Feature #3804
open
SignatureHmacWithSha256_128
0%
Description
HmacWithSha256 is used in IoT applications with a limited packet size, often less than 64 bytes. A normal HmacWithSha256 is 32 bytes and it would help to save space. It is possible to truncate the hash value as described in RFC 2104 section 5: https://tools.ietf.org/html/rfc2104#section-5
We should add a new signature type SignatureHmacWithSha256_128 where the hash value is truncated to the leftmost 128 bits (16 bytes).
Updated by Alex Afanasyev over 7 years ago
I have a slight preference of not defining this type, but rather use an undefined range for this purpose (e.g., something from 200-252 range).
Updated by Junxiao Shi over 7 years ago
I disagree with note-1. All signature types should be clearly defined, so that anyone is able to verify them. Usage of undefined range should be discouraged.

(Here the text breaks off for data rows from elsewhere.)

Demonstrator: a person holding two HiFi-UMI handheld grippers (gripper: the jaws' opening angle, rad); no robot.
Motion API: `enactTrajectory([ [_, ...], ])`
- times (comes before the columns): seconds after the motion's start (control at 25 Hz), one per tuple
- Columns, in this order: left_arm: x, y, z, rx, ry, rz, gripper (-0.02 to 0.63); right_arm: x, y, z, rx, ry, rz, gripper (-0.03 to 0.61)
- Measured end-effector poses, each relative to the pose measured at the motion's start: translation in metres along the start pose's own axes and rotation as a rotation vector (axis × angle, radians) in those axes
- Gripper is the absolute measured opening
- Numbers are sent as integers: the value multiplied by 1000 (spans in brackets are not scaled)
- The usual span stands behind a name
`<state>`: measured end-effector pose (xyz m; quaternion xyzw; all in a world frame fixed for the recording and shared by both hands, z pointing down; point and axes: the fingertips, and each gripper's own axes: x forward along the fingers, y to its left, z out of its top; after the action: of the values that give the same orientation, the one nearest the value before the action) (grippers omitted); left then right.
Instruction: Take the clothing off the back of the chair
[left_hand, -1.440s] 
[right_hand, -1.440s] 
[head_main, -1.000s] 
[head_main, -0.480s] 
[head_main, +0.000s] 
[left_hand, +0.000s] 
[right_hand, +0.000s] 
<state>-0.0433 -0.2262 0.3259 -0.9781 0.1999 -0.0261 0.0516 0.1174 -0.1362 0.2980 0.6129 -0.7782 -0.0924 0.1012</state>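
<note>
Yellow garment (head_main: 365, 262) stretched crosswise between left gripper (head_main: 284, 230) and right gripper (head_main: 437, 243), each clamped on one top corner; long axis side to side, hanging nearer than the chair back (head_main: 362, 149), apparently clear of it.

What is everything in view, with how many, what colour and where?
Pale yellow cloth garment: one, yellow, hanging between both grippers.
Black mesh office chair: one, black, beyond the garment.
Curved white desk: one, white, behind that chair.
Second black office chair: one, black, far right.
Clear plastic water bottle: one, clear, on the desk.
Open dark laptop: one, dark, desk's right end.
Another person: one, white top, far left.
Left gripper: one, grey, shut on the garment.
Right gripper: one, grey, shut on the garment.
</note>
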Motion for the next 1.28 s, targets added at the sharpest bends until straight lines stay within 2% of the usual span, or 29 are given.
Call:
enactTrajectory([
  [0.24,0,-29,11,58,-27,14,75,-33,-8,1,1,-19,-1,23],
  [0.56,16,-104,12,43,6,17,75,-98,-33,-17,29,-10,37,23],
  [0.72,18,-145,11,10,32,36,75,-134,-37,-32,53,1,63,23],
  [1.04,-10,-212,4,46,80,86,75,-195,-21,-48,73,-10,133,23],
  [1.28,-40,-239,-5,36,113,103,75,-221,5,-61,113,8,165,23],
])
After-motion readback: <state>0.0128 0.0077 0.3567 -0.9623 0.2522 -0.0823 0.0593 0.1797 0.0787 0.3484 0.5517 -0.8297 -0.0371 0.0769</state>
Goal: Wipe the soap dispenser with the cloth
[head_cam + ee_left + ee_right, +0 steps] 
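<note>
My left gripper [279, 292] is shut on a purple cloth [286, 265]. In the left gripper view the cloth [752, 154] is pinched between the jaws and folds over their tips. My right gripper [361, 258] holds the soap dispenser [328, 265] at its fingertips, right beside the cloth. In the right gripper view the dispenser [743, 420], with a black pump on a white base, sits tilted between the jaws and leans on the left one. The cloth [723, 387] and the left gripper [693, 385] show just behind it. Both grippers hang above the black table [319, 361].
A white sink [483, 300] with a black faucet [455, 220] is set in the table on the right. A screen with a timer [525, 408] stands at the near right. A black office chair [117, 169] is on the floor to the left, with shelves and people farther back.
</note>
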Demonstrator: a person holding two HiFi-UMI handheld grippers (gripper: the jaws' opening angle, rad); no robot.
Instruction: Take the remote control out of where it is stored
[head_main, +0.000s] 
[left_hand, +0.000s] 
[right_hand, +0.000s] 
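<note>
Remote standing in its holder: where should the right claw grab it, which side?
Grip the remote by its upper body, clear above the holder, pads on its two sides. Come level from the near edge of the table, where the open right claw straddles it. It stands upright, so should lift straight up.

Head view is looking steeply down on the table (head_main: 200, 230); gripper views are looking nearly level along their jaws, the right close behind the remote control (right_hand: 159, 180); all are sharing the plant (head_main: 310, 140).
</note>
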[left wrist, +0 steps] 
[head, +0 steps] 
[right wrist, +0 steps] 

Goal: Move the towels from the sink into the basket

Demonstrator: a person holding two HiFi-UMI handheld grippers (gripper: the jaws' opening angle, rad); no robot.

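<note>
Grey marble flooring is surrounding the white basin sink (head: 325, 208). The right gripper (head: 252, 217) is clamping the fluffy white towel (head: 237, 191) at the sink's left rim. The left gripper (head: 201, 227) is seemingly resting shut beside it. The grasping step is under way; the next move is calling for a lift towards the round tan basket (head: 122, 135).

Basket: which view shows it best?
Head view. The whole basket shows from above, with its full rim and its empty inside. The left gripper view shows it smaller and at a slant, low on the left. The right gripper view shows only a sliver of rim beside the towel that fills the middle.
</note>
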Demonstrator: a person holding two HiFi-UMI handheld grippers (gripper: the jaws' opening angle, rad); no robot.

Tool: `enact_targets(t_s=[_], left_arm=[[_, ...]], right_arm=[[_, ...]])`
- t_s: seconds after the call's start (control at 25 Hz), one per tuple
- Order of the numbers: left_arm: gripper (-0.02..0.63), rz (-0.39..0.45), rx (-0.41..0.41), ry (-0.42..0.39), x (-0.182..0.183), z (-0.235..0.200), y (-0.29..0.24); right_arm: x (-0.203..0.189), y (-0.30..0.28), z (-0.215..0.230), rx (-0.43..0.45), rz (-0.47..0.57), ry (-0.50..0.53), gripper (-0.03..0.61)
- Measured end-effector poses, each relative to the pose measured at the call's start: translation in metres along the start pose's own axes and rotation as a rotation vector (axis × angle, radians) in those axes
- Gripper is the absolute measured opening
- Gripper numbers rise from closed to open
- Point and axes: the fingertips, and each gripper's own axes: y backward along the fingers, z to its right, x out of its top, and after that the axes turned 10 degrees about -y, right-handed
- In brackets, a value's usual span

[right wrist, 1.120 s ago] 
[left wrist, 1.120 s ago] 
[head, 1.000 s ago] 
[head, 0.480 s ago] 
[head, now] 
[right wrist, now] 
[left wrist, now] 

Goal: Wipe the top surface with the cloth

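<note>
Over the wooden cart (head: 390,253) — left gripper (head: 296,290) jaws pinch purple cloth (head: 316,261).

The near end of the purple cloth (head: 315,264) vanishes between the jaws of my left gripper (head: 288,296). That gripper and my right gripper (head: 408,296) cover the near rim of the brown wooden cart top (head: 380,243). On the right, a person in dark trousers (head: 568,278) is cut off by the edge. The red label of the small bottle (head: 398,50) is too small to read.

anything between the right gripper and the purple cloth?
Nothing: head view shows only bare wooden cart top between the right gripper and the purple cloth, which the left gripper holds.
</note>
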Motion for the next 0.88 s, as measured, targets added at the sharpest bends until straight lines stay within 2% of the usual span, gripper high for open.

Updated by Davide Pesavento almost 5 years ago
- Start date deleted (
10/10/2016)
Instead of adding truncated versions of the (old-ish) SHA2-based HMAC, I would suggest to use new state-of-the-art MAC algorithms such as KMAC or Poly1305.
Updated by Junxiao Shi 9 months ago
- Status changed from New to Rejected
There are security concerns on truncated HMAC.
The new TLS protocols are using AEAD ciphersuites that can output shorter signature lengths, with higher security.
Therefore, this feature is no longer necessary.
See also https://github.com/Mbed-TLS/mbedtls/issues/4341
Updated by Davide Pesavento 9 months ago
- Status changed from Rejected to New
Junxiao Shi wrote in #note-5:
There are security concerns on truncated HMAC.
Citation needed. I'm pretty sure that's false. (well, as long as you don't truncate too much; if the MAC is too short you can trivially mount a birthday attack, but that's true in general and not a specific weakness of HMAC)
The new TLS protocols are using AEAD ciphersuites that can output shorter signature lengths, with higher security.
We're talking about MACs here, so I don't see how TLS AEADs are relevant. Sure, you can abuse the authentication tag generated by an AEAD, but you'd be doing a lot more work (encryption) for nothing and it'd be just plain weird. Let's stick to MACs if that's what we need.
That issue is about the TLS extension that uses truncated HMAC (as opposed to AEAD), so again I fail to see the relevance.
Updated by Davide Pesavento 9 months ago
Davide Pesavento wrote in #note-3:
new state-of-the-art MAC algorithms such as KMAC or Poly1305.
Adding to the list: Ascon-Mac, KangarooTwelve, possibly even the keyed variants of BLAKE2/BLAKE3 (though I'm not sure if they can be truncated).